WHAT TO DO: Retype exactly the lines that run from the start of the data to the line holding "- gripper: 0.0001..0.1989", including both, and only those.
++++ INPUT DATA
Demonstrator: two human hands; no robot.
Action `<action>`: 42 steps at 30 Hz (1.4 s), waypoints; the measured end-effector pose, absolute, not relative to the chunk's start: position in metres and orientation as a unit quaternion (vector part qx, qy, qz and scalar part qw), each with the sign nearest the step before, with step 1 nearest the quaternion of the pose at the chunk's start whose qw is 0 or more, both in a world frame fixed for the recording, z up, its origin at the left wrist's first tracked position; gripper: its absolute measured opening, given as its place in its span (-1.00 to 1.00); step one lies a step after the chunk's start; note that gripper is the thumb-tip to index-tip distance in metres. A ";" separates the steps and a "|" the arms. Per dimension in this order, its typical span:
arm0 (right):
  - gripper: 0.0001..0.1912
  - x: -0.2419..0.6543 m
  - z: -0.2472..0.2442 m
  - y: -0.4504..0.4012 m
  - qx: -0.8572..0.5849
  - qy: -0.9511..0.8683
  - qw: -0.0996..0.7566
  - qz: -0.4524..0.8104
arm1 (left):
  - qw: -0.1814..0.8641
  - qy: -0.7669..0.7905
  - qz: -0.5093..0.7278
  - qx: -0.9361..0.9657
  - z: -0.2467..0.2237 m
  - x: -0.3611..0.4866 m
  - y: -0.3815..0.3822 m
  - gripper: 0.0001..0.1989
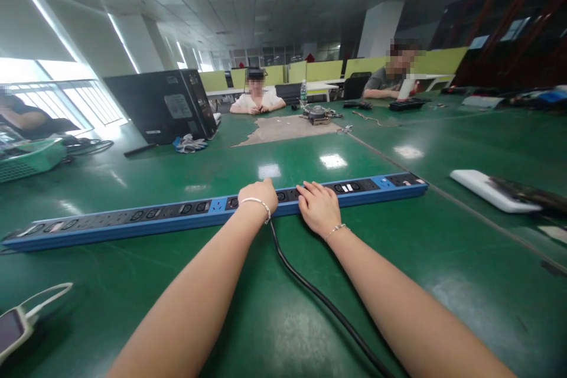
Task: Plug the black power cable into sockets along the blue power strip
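Left grip (258,195): curled, knuckles up, over the middle of the blue power strip (217,205); its fingertips are hidden, so I cannot tell what it closes on;
Right grip (318,204): palm down, fingers slightly apart, laid across the strip;
Strip: under both hands, lying left to right; more of it shows on the left;
Black cable (305,280): emerges by the left wrist; runs near and right between the forearms;
Green counter (133,283): pale-cased device (11,331) near left; gloves (189,143) beside a black computer case (166,103) far left; white object (491,189) right.
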State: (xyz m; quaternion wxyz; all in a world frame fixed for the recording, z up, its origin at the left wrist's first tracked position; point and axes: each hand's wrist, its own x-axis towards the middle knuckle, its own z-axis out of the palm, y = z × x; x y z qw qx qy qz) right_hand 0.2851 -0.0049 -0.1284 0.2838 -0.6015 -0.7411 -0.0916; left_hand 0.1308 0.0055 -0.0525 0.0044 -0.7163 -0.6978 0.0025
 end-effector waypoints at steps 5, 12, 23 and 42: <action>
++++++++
EXPECTED ANSWER:
Demonstrator: two human hands; no robot.
Action `<action>`: 42 steps at 30 Hz (1.4 s), waypoints; the measured end-effector pose, absolute, not relative to the chunk's start: position in metres and orientation as a unit quaternion (vector part qx, qy, qz and scalar part qw), each with the sign nearest the step before, with step 1 nearest the quaternion of the pose at the chunk's start whose qw is 0 or more, both in a world frame fixed for the recording, z up, its origin at the left wrist's first tracked position; gripper: its absolute measured opening, given as its place in its span (-1.00 to 1.00); step one lies a step after the chunk's start; note that gripper is the thumb-tip to index-tip distance in metres. A ";" separates the steps and a "|" the arms. Per dimension in this order, its typical span:
arm0 (right):
  - gripper: 0.0001..0.1912
  - x: -0.2419..0.6543 m
  - z: -0.2472..0.2442 m
  - y: -0.4504..0.4012 m
  - qx: -0.8572..0.5849
  - qy: -0.9511..0.8683
  - qw: -0.0996..0.7566
  - qz: -0.4524..0.8104
arm1 (left):
  - qw: -0.1814..0.8641
  - qy: -0.7669..0.7905
  - qz: -0.5093..0.7278
  - qx: -0.9361..0.9657
  - z: -0.2467..0.2237 m
  - x: -0.3611..0.4866 m
  - y: -0.3815..0.3822 m
  - gripper: 0.0001..0.1989

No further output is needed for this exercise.